Your objective: Go through the listing below and work out how many lines hold "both"; reply with the figure alone.

Data section:

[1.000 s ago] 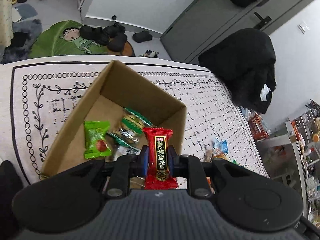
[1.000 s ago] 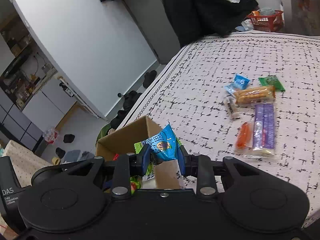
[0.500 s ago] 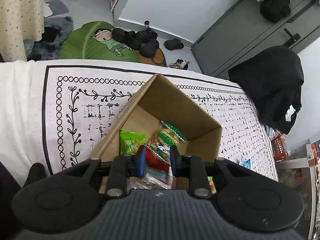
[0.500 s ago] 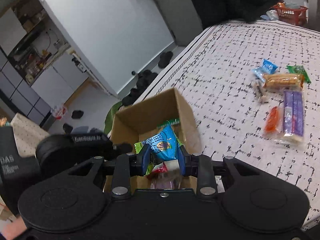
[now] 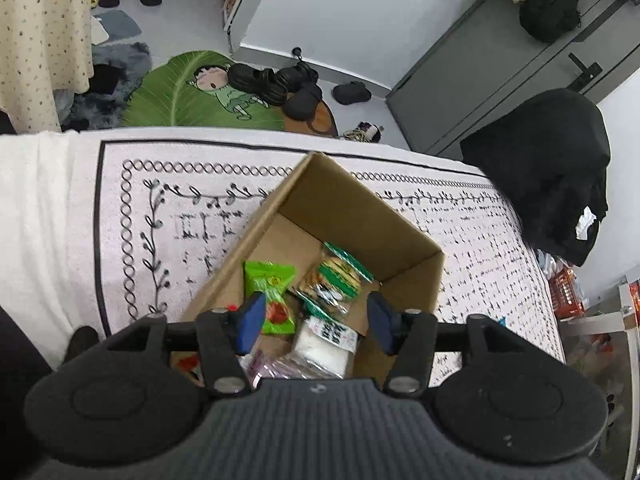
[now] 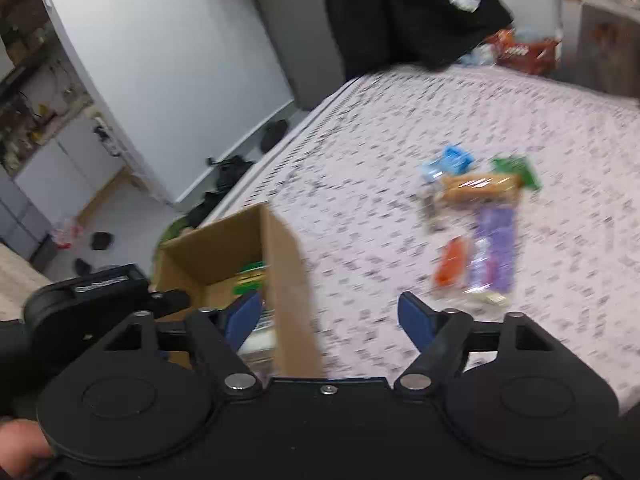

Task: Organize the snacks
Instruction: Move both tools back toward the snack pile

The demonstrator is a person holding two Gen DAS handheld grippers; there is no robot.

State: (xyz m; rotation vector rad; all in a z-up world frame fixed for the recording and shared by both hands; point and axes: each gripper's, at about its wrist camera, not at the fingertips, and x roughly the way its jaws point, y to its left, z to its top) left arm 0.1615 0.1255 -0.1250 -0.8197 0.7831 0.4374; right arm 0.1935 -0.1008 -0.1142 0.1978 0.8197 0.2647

Problem solution: 2